Your objective = Please repeat the whole listing exactly, but leave the pictures out.

◇ ◇ ◇ ◇ ◇ ◇ ◇

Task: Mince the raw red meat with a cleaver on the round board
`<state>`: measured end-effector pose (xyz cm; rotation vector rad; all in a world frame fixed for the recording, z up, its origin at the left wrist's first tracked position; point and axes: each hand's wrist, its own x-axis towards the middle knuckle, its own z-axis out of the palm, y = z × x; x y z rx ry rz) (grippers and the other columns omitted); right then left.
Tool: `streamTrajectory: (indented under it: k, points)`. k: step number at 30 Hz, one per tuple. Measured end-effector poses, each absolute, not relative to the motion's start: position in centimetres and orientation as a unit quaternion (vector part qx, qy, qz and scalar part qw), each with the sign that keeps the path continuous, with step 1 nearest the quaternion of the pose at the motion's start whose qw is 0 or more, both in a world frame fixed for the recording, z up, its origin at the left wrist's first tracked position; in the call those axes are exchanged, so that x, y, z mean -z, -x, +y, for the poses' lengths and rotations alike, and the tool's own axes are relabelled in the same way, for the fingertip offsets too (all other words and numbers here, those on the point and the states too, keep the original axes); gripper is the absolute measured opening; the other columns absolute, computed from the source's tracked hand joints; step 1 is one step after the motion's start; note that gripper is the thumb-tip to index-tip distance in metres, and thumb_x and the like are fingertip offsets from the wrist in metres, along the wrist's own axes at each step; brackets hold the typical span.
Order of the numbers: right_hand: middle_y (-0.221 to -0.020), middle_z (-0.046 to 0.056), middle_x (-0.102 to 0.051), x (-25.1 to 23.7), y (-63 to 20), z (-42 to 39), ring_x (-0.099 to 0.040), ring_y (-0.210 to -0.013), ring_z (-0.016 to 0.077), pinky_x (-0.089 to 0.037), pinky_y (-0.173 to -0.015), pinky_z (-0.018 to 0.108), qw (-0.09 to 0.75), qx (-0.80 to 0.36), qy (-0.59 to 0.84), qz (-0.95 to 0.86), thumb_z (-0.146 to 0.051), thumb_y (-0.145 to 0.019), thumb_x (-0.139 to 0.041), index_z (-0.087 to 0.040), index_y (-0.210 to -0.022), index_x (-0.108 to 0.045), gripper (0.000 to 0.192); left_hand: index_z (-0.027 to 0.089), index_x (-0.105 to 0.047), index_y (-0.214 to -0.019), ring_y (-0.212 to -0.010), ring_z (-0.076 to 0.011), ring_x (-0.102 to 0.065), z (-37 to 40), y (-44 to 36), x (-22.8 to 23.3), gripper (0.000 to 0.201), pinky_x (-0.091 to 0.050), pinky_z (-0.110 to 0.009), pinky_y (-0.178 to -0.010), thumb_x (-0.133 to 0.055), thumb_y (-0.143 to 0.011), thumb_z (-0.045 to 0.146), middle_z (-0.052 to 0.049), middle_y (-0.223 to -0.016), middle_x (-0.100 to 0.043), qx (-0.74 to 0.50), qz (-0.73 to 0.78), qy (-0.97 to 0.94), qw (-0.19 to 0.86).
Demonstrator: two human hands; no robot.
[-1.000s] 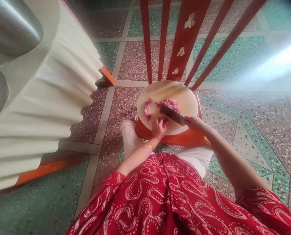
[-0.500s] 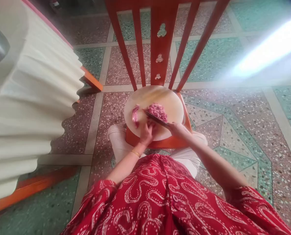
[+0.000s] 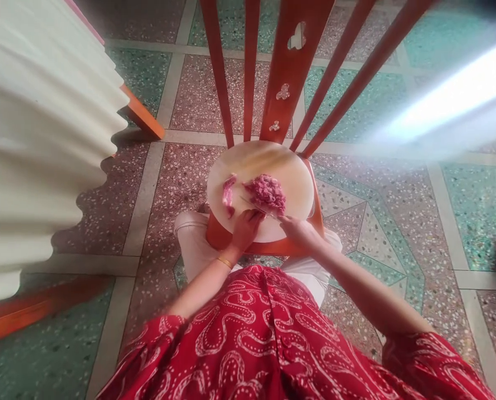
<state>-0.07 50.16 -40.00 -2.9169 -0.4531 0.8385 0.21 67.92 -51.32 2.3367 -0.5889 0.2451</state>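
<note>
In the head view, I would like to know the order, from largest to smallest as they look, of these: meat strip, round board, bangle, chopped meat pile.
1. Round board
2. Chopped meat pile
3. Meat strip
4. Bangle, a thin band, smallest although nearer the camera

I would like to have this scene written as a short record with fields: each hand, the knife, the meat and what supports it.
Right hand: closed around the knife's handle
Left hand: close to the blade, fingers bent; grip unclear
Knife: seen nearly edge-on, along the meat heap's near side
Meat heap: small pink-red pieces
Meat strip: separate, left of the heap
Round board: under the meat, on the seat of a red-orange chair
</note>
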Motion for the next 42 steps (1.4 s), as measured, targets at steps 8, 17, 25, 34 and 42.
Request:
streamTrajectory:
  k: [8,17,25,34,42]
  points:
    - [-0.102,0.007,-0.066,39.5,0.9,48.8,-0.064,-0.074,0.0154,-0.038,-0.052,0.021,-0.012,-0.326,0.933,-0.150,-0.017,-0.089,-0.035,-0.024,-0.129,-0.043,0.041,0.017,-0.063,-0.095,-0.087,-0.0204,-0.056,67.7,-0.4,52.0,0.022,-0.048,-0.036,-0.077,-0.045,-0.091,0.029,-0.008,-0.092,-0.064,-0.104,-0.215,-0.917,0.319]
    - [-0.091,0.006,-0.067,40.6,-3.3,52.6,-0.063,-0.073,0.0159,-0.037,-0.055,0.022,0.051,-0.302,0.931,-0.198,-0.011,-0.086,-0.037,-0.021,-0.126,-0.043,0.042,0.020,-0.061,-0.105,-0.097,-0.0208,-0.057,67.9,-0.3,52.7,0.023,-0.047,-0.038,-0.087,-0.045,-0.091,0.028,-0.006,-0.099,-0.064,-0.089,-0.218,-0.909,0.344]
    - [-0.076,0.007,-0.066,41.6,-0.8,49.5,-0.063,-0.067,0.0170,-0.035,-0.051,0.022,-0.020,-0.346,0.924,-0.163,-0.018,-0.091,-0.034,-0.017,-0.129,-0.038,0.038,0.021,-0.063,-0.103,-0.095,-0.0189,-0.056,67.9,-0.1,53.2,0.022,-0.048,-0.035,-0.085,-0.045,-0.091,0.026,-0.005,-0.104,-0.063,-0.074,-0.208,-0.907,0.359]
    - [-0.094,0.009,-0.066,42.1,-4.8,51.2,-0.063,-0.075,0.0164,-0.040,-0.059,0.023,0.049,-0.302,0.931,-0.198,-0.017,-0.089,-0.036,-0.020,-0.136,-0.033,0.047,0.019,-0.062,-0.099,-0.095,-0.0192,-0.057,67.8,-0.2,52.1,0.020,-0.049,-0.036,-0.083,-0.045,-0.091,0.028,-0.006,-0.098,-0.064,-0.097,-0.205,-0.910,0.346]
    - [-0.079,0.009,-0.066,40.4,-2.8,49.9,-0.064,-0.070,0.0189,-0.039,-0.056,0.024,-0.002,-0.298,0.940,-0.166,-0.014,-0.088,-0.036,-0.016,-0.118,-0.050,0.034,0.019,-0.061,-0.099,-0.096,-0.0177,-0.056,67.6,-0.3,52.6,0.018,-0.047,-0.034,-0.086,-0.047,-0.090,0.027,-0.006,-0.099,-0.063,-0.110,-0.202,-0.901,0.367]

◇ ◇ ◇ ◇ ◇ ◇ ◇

Reply =
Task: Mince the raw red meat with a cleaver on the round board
`<state>`: measured end-effector pose (xyz cm; rotation vector rad; all in a world frame fixed for the recording, z up, its origin at the left wrist's first tracked position; point and axes: each hand's wrist, its own x-axis towards the middle knuckle, its own z-axis out of the palm, y = z × x; x y z rx ry rz) (grippers and the other columns omitted); right then left.
Tool: `streamTrajectory: (indented under it: k, points)`. k: step number at 30 Hz, one per tuple. Measured end-effector poses, each absolute, not relative to the motion's start: position in centimetres and orientation as a unit quaternion (vector part qx, qy, qz and scalar part qw), each with the sign that keeps the path continuous, with step 1 nearest the quaternion of the pose at the motion's start whose qw is 0 or more, both in a world frame fixed for the recording, z up, its origin at the left wrist's first tracked position; in the call those axes are exchanged, so that x, y, z mean -z, -x, +y, for the poses' lengths and rotations alike, and the tool's own axes are relabelled in the same way, for the fingertip offsets too (all other words and numbers here, those on the point and the states too, keep the original axes); gripper is the absolute measured opening; the other columns absolute, computed from the source's tracked hand joints; step 1 is one step after the motion's start; note that gripper is the thumb-tip to index-tip distance in metres, and thumb_x and the like are fingertip offsets from the wrist in metres, along the wrist's own axes at each step; brackets hold the typical span.
Order of the numbers: right_hand: middle_y (-0.221 to -0.020), middle_z (-0.046 to 0.056), middle_x (-0.102 to 0.051), x (-25.1 to 23.7), y (-63 to 20), z (-42 to 39), ring_x (-0.099 to 0.040), ring_y (-0.210 to -0.013), ring_z (-0.016 to 0.077), pinky_x (-0.089 to 0.037), pinky_y (-0.173 to -0.015), pinky_z (-0.018 to 0.108), qw (-0.09 to 0.75), qx (-0.80 to 0.36), qy (-0.59 to 0.84), qz (-0.95 to 0.86), thumb_z (-0.146 to 0.051), thumb_y (-0.145 to 0.019), thumb_x (-0.139 to 0.041), index_z (-0.087 to 0.040), index_y (-0.210 to -0.022), index_x (-0.108 to 0.045), gripper (0.000 to 0.192); left_hand: index_z (-0.027 to 0.089), index_x (-0.105 to 0.047), index_y (-0.214 to -0.019), ring_y (-0.212 to -0.010), ring_z (-0.076 to 0.011), ring_x (-0.102 to 0.065), z (-37 to 40), y (-44 to 36), x (-22.8 to 23.3), gripper (0.000 to 0.201), pinky_x (-0.091 to 0.050), pinky_z (-0.110 to 0.009), pinky_y (-0.178 to -0.010), thumb_x (-0.133 to 0.055), thumb_y (-0.143 to 0.011), thumb_z (-0.045 to 0.146), middle_z (-0.052 to 0.049), middle_y (-0.223 to -0.016), middle_x (-0.100 to 0.043), qx (-0.74 to 0.50), qz (-0.73 to 0.78), qy (-0.97 to 0.94), qw (-0.19 to 0.86).
Demonstrator: two human hands; no robot.
[-1.000s] 
[-0.500s] 
[+0.000s] 
<state>-0.07 50.16 -40.00 -2.9169 -0.4531 0.8385 0.21 67.92 -51.32 2.3367 -0.5889 0.2451</state>
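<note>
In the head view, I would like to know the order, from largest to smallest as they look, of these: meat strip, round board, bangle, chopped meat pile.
1. Round board
2. Chopped meat pile
3. Meat strip
4. Bangle, a thin band, smallest although nearer the camera

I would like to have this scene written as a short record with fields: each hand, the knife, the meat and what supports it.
Right hand: closed around the knife's handle
Left hand: close to the blade, fingers bent; grip unclear
Knife: seen nearly edge-on, along the meat heap's near side
Meat heap: small pink-red pieces
Meat strip: separate, left of the heap
Round board: under the meat, on the seat of a red-orange chair
</note>
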Motion for the next 42 steps (1.4 s), as measured, targets at steps 8, 17, 25, 34 and 42.
Request:
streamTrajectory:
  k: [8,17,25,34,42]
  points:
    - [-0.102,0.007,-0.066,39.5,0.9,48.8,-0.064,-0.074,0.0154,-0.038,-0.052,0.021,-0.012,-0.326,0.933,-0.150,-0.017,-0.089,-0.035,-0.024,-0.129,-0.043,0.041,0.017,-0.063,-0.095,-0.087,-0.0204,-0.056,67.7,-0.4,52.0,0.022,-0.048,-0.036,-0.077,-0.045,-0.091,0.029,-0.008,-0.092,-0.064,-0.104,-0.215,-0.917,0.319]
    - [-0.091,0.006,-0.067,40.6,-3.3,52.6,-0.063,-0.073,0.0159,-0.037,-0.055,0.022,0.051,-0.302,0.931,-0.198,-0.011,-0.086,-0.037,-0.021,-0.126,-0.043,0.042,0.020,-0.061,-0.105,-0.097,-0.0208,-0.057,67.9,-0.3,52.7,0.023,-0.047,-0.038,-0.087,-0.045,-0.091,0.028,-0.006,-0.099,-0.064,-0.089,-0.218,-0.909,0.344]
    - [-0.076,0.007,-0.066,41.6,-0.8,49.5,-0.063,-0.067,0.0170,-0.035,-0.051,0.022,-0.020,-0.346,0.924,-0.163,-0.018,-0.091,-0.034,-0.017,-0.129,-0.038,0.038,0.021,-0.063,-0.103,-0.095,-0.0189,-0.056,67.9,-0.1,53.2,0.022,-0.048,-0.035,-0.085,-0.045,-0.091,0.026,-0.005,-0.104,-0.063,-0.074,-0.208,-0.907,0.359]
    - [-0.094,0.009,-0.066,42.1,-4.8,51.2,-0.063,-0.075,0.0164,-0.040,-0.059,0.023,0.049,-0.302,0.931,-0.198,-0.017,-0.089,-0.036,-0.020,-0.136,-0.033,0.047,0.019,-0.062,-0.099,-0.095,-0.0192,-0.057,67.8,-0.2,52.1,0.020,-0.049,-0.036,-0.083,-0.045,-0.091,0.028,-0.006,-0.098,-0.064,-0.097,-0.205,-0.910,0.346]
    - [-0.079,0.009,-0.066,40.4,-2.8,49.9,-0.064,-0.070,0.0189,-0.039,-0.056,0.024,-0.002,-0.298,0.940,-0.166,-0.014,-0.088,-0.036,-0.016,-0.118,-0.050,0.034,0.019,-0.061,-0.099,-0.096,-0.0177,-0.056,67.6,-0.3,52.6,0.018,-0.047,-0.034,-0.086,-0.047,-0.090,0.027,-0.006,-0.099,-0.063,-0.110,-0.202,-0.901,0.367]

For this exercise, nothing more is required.